A lock is a mechanism to control concurrent access to a data item.
Data items can be locked in two modes
1. Exclusive(X) mode: Data item can be both read as well as written. X-lock is requested using lock-x instruction.
2. Shared(S)-mode: Data item can only be read. S-lock is requested using lock-s instruction
Lock requests are made to concurrency control manager, a transaction can proceed only after request is granted.
Lock Compatibility matrix
- A transaction may be granted a lock on item if the requested lock is compatible with the locks already held on the item by other transactions.
- Any number of transactions can hold shared locks on an item – but if any transaction holds an exclusive lock on the item no other transaction may hold any lock on them.
- If a lock cannot be granted, the requesting transaction is made to wait till all incompatible locks held by other transaction have been released. Locking protocols restrict the set of possible schedules.
- A transaction can unlock a data item Q by the unlock(Q) instruction. Transaction Ti may unlock a data item that it had locked at some earlier point.
Note: that a transaction must hold a lock on a data item as long as it access that item.
Pitfalls of lock-based Protocols
- Neither T3 nor T4 can make progress, executing lock-s(B) causes T4 to wait for T3 to release its lock on B,while executing lock-x(A) causes T3 to wait for T4 to release its lock on A.
- Such a situation is called Deadlock ,to handle a deadlock one of T3 and T4 must be rolled back and its lock is released.
- The probability of deadlock exists in most locking protocols.Deadlocks are necessary evil.
Starvation is also possible if concurrency control manager is badly designed.
- A transaction may be waiting for an X-lock on an item while a sequence of other transaction request and are granted an S-lock on the same item.
- The concurrency control manager can be designed to prevent starvation.
Two Phase locking Protocol
This protocol ensures conflict serializable schedules
Phase 1 : Growing Phase
– transaction may obtain locks
– transaction may not release locks.
Phase 2 : shrinking phase
– transaction may release locks
– transaction may not obtain locks
- The Protocol (Two Phase locking) assures serializability.
- It can be proved that the transactions can be serialized in the order of their lock points (i.e the point where a acquired its final lock)
- Two phase locking does not ensure freedon from deadlock
- Cascading roll back is possible under two phase locking protocol.
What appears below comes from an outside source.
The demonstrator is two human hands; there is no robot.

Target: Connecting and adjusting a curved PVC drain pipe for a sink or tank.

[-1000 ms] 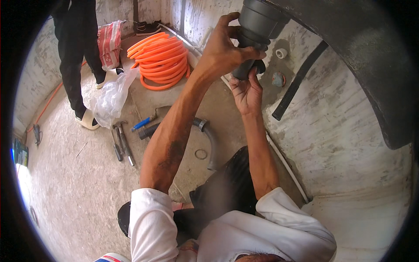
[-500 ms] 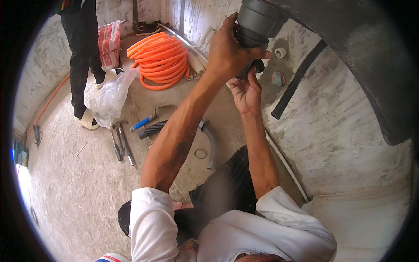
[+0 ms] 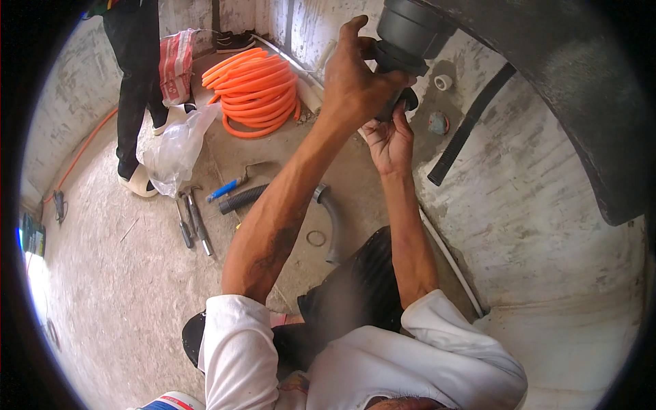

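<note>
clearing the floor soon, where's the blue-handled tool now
In the head view, the blue-handled tool lies left of centre, between the orange hose coil and the dark corrugated hose on the floor.

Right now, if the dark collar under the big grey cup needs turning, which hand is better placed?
Probably the left hand: its thumb and fingers reach around the dark collar, just under the grey cup. The right hand is lower, at the dark bottom end.

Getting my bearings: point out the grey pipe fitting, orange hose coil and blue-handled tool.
Grey pipe fitting (image 3: 412, 33): head view, on its wide upper body.
Orange hose coil (image 3: 254, 96): head view, on its stacked loops.
Blue-handled tool (image 3: 227, 188): head view, on the handle.
</note>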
To avoid this, follow a modified protocol called strict- two phase locking. Here a transaction must hold all its exclusive locks till it commits/aborts.
- Rigorous two phase locking is even strictier, Here all locks are held till commit/abort. In this protocol transactions can be serialized in the order in which they commit.
Lock conversions
Two phase locking with lock conversions
Fisrt Phase
- can acquire a lock-s on item.
- can acquire a lock-x on item.
- can convert a lock-s to a lock-X (upgrade)
second phase
- can release a lock-s on item
- can release a lock-x on item
- can convert a lock-x to lock-s (downgrade)
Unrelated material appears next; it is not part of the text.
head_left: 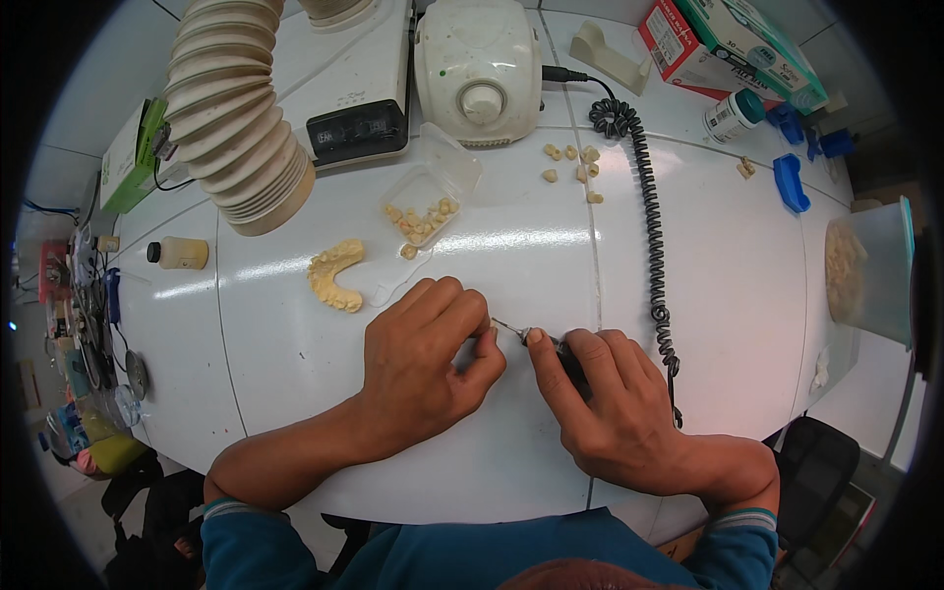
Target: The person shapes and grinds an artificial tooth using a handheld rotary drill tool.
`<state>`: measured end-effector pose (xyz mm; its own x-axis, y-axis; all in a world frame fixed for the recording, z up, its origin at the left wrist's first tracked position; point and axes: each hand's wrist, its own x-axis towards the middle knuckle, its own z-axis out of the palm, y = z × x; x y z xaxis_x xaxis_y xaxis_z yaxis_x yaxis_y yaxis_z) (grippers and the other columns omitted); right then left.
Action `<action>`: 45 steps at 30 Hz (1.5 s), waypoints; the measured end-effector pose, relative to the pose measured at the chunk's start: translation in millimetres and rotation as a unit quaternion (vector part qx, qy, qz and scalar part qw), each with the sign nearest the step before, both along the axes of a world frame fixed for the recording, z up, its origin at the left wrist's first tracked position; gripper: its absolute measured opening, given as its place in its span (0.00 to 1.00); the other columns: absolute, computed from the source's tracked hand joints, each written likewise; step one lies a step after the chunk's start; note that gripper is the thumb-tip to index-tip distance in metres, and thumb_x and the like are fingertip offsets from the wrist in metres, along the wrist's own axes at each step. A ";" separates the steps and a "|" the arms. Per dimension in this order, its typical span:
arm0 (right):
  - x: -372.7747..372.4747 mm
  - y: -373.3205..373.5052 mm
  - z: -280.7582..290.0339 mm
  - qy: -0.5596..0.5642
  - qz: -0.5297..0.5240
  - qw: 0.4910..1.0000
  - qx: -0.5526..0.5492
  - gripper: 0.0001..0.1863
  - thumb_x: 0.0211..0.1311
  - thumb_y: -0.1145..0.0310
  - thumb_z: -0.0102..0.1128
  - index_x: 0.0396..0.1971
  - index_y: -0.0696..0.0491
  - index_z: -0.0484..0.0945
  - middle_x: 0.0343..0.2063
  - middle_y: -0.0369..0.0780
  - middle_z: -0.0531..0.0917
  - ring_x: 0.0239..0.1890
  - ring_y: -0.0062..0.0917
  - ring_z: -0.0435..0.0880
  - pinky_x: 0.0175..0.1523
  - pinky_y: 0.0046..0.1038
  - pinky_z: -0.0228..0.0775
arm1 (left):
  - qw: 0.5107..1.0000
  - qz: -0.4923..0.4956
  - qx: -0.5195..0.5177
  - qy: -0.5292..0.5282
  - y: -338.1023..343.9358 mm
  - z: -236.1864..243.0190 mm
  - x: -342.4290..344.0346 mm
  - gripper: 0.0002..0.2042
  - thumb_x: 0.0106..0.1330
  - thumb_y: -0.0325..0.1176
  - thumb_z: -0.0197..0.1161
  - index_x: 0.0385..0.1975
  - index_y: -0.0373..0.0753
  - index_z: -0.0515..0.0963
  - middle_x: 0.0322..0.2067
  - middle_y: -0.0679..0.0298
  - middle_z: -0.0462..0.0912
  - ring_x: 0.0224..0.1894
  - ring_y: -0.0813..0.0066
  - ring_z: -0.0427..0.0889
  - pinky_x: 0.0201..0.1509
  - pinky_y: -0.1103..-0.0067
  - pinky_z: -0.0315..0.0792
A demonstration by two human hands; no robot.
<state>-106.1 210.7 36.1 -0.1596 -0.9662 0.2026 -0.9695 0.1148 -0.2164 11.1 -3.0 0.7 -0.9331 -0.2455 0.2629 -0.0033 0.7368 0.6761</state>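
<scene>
My right hand (615, 403) grips a dark rotary handpiece (573, 369) like a pen. Its thin metal bur (508, 326) points left at the fingertips of my left hand (425, 364). Those fingers are pinched together, and a sliver of a small cream-coloured piece shows at their tips; most of it is hidden. Beyond my left hand lies a horseshoe-shaped, yellowish dental cast (334, 277). Behind that stands a clear plastic box (421, 218) of small cream tooth crowns, its lid open. One loose crown (408, 252) sits just in front of the box.
A ribbed suction hose (231, 108) hangs at the upper left. From the white control unit (477, 74) at the back, a coiled black cord (649, 216) runs down the right side. Several loose crowns (580, 169) lie near it. A clear tub (870, 270) stands far right.
</scene>
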 end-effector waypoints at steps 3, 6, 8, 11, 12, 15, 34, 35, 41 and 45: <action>-0.1 -0.1 0.2 -0.001 0.001 1.000 0.001 0.24 0.69 0.77 0.65 0.62 0.70 0.85 0.40 0.53 0.82 0.39 0.36 0.82 0.40 0.33 0.77 | 1.000 0.001 0.000 -0.002 0.4 0.4 0.3 0.10 0.57 0.20 0.75 0.29 0.37 0.77 0.27 0.60 0.76 0.29 0.62 0.78 0.33 0.67 0.70; -0.4 -0.5 2.2 -0.002 0.002 1.000 0.007 0.24 0.69 0.77 0.64 0.62 0.70 0.85 0.40 0.53 0.82 0.39 0.36 0.82 0.41 0.33 0.77 | 1.000 0.002 0.000 -0.003 0.5 0.2 0.0 0.10 0.56 0.20 0.75 0.29 0.37 0.77 0.27 0.60 0.76 0.29 0.62 0.78 0.33 0.67 0.70; -0.7 -0.3 2.9 -0.002 0.001 1.000 0.010 0.24 0.68 0.77 0.64 0.62 0.70 0.85 0.41 0.53 0.82 0.40 0.37 0.82 0.41 0.33 0.77 | 1.000 0.001 -0.001 -0.002 0.5 0.3 -0.6 0.10 0.56 0.20 0.74 0.29 0.37 0.77 0.27 0.60 0.76 0.29 0.62 0.78 0.33 0.67 0.70; -1.1 -0.1 1.6 -0.001 0.004 1.000 0.003 0.24 0.68 0.77 0.64 0.62 0.70 0.85 0.40 0.52 0.81 0.39 0.36 0.81 0.41 0.33 0.76 | 1.000 0.002 -0.001 0.001 0.3 0.2 -0.6 0.10 0.56 0.20 0.74 0.29 0.37 0.77 0.27 0.60 0.76 0.29 0.62 0.78 0.33 0.67 0.70; -1.3 0.3 1.7 -0.002 0.005 1.000 0.006 0.24 0.68 0.77 0.64 0.62 0.70 0.85 0.40 0.51 0.81 0.39 0.36 0.81 0.40 0.32 0.75 | 1.000 0.002 0.001 0.001 0.3 0.2 -0.6 0.10 0.56 0.20 0.74 0.29 0.37 0.77 0.27 0.60 0.76 0.29 0.61 0.78 0.33 0.67 0.70; -1.6 -0.9 1.3 -0.007 0.003 1.000 0.003 0.24 0.67 0.77 0.64 0.62 0.70 0.85 0.39 0.50 0.80 0.38 0.35 0.80 0.39 0.32 0.74 | 1.000 0.002 0.002 0.001 0.1 0.9 -0.9 0.10 0.56 0.20 0.74 0.29 0.37 0.77 0.27 0.60 0.76 0.29 0.61 0.78 0.33 0.66 0.70; -2.2 -1.5 2.0 -0.003 0.007 1.000 0.000 0.25 0.65 0.77 0.65 0.62 0.70 0.85 0.39 0.50 0.80 0.37 0.34 0.80 0.37 0.31 0.73 | 1.000 0.002 0.001 0.001 0.0 1.0 -0.2 0.10 0.56 0.19 0.75 0.29 0.37 0.77 0.27 0.60 0.75 0.29 0.60 0.77 0.33 0.66 0.70; -2.3 -1.6 1.9 -0.002 0.007 1.000 0.000 0.25 0.65 0.77 0.65 0.62 0.70 0.85 0.39 0.50 0.80 0.37 0.34 0.80 0.37 0.31 0.73 | 1.000 0.002 0.002 0.002 -0.1 1.2 -0.4 0.10 0.56 0.19 0.75 0.29 0.37 0.77 0.27 0.60 0.75 0.29 0.60 0.77 0.33 0.66 0.70; -2.0 -1.9 1.5 -0.002 0.009 1.000 0.004 0.25 0.65 0.77 0.65 0.61 0.70 0.85 0.39 0.50 0.81 0.37 0.34 0.80 0.38 0.31 0.74 | 1.000 0.003 0.004 0.007 -0.2 0.3 -0.1 0.10 0.56 0.19 0.74 0.29 0.37 0.77 0.27 0.60 0.76 0.29 0.60 0.78 0.33 0.66 0.70; -2.2 -1.8 1.9 0.002 0.007 1.000 -0.001 0.25 0.65 0.77 0.65 0.61 0.71 0.85 0.39 0.51 0.81 0.37 0.34 0.80 0.38 0.31 0.74 | 1.000 0.001 0.002 0.004 0.0 2.0 -1.3 0.10 0.56 0.19 0.74 0.29 0.37 0.77 0.27 0.60 0.76 0.29 0.61 0.78 0.33 0.67 0.70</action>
This protocol assures serializability. But still relies on the programmer to insert the various locking instruction.
Implementation of locking
- A lock manager can be implemented as a separate process to which transactions send lock and unlock requests
- The lock manager replies to lock request by sending a lock grant messages ( or a message asking the transaction to rollback, in case of a deadlock).
- The requesting transaction waits until its request is answered
- The lock manager maintains a data structure called a lock table to record granted locks and pending requests
- The lock table is usually implemented as an in-memory hash table, indexed on the name of the data item being locked.